Conditions such as Li Fraumeni Syndrome and other inherited cancer predisposition syndromes are associated with what are known as ‘germline’ DNA mutations. In other words mutations (mistakes, also called gene defects) in the DNA that people are born with rather than mutations which are specific to cancer cells. Many, if not most, cancer cells contain mutations in tumour suppressor genes such as TP53 and PTEN, but very few people are born with these mutations in all their cells.
In the past the conditions under which cancer patients would be tested for germline gene defects have been very confusing. This has been especially true in the case of TP53 testing. It’s important to be clear that we are not talking about testing cancer cells for specific gene defects but in testing for what ‘germline’ defects – in other words in testing normal tissue for evidence that the TP53 gene is damaged. While having a TP53 mutated in a tumour is not unusual, being born with a damaged TP53 gene is rare and potentially very dangerous.
The old rules for giving someone a TP53 test were very complicated and hard to follow. In consequence people who ought to have been tested were not. Things have improved in this respect, and Professor Nazneen Rahman and her colleagues at the Institute of Cancer Research Genetics and Epidemiology unit have come up with a much simplified testing and management protocol for TP53. The key points are that a test should be triggered by the following conditions:
An individual with:
- Adrenocortical cancer at any age
- Choroid plexus cancer at any age
- Rhabdomyosarcoma below 5 yrs
- Breast cancer below 30 yrs (if eligible for BRCA1/2 testing, this should be performed first)
- Two or more primary cancers of the following: sarcoma, breast, brain, adrenocortical or any childhood cancer; at least one below 46 yrs (with the exception of two breast cancers)
Two relatives affected with:
- Sarcoma, breast, brain, adrenocortical or any childhood cancer; one relative below 36 yrs and one relative below 46 yrs (with the exception of two breast cancers)

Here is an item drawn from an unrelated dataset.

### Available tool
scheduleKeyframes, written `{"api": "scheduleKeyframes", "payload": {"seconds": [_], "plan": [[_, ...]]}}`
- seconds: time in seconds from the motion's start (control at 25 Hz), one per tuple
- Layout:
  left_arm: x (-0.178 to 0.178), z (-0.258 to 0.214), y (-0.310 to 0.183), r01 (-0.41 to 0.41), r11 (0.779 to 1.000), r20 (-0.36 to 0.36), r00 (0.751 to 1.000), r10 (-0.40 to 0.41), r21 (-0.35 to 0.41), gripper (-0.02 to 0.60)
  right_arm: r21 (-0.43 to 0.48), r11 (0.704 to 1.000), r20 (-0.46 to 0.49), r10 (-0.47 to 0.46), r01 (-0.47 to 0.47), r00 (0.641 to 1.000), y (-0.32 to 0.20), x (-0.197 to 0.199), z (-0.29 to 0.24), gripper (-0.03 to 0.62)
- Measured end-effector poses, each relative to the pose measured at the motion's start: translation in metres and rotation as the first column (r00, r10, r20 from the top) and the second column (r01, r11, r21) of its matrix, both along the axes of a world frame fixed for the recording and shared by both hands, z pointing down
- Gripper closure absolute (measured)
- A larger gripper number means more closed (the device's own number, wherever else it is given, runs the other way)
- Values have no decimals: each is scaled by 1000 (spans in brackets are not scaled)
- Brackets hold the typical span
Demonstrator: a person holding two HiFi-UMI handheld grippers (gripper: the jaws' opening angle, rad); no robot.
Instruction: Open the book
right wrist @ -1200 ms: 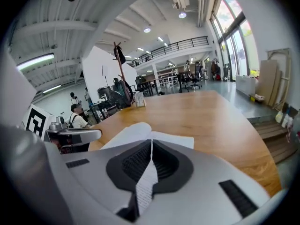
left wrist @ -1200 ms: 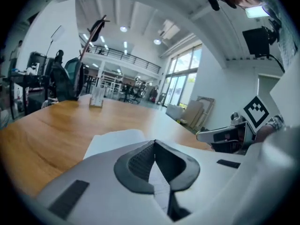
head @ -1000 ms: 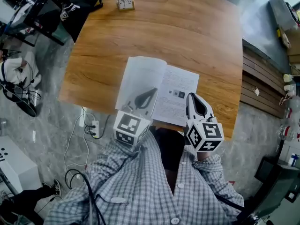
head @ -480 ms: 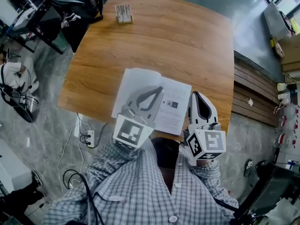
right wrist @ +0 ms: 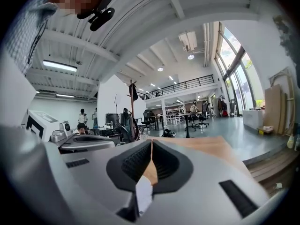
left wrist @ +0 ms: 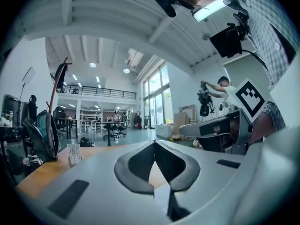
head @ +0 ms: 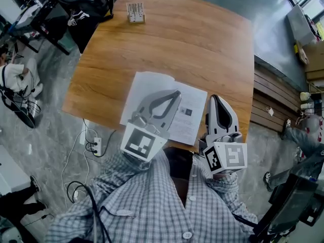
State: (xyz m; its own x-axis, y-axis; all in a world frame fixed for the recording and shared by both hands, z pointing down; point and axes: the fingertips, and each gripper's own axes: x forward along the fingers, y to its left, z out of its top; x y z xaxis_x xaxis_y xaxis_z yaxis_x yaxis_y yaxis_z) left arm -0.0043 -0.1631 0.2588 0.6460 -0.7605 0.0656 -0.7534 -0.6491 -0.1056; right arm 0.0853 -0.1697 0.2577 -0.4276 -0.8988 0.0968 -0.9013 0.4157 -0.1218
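Wooden table [head: 202, 44] bears open book [head: 148, 87], small box [head: 135, 11].

A brown wooden bench [head: 202, 44] with rounded corners stands on a grey stone floor [head: 50, 110]. A small white printed box [head: 135, 11] stands near its 11 o'clock corner. A white power strip [head: 93, 147] lies on the floor at 8 o'clock.

The jaws of the right gripper [right wrist: 151, 146] meet tip to tip. Behind them lie the wooden table [right wrist: 211, 146] and a white page of the book [right wrist: 143, 193].
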Motion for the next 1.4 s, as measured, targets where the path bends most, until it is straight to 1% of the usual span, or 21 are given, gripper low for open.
{"api": "scheduleKeyframes", "payload": {"seconds": [0.24,0.36,0.8,1.4], "plan": [[3,3,0,-4,999,-15,1000,4,-33,572,-13,1000,21,-18,18,1000,1,1,2,569],[5,2,1,-10,1000,-7,1000,10,-19,572,-12,1000,18,-17,17,1000,2,1,2,571],[6,4,0,-20,1000,8,1000,20,-20,572,-36,999,56,-26,28,998,1,-3,7,572],[10,7,-3,-23,999,9,1000,23,-29,571,-59,998,51,-28,31,998,-1,-3,13,572]]}}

Three relatives affected with:
- Sarcoma below 45 yrs and
- any cancer below 45 yrs and
- any cancer below 45 yrs or sarcoma at any age
Note that not all TP53 defects are as dangerous as Li Fraumeni Syndrome, there are some defects which carry much lower risks of getting cancer than LFS. However, this is an area that needs much more research.
For more details please see:
TP53 Testing and Management Protocol
TP53 Testing and Management Protocol – FAQ
If you are the parent of a child that meets the above criteria, or an adult who fits the bill, please show this protocol to your oncologist. At the very least you can have a discussion about whether to have the test or not.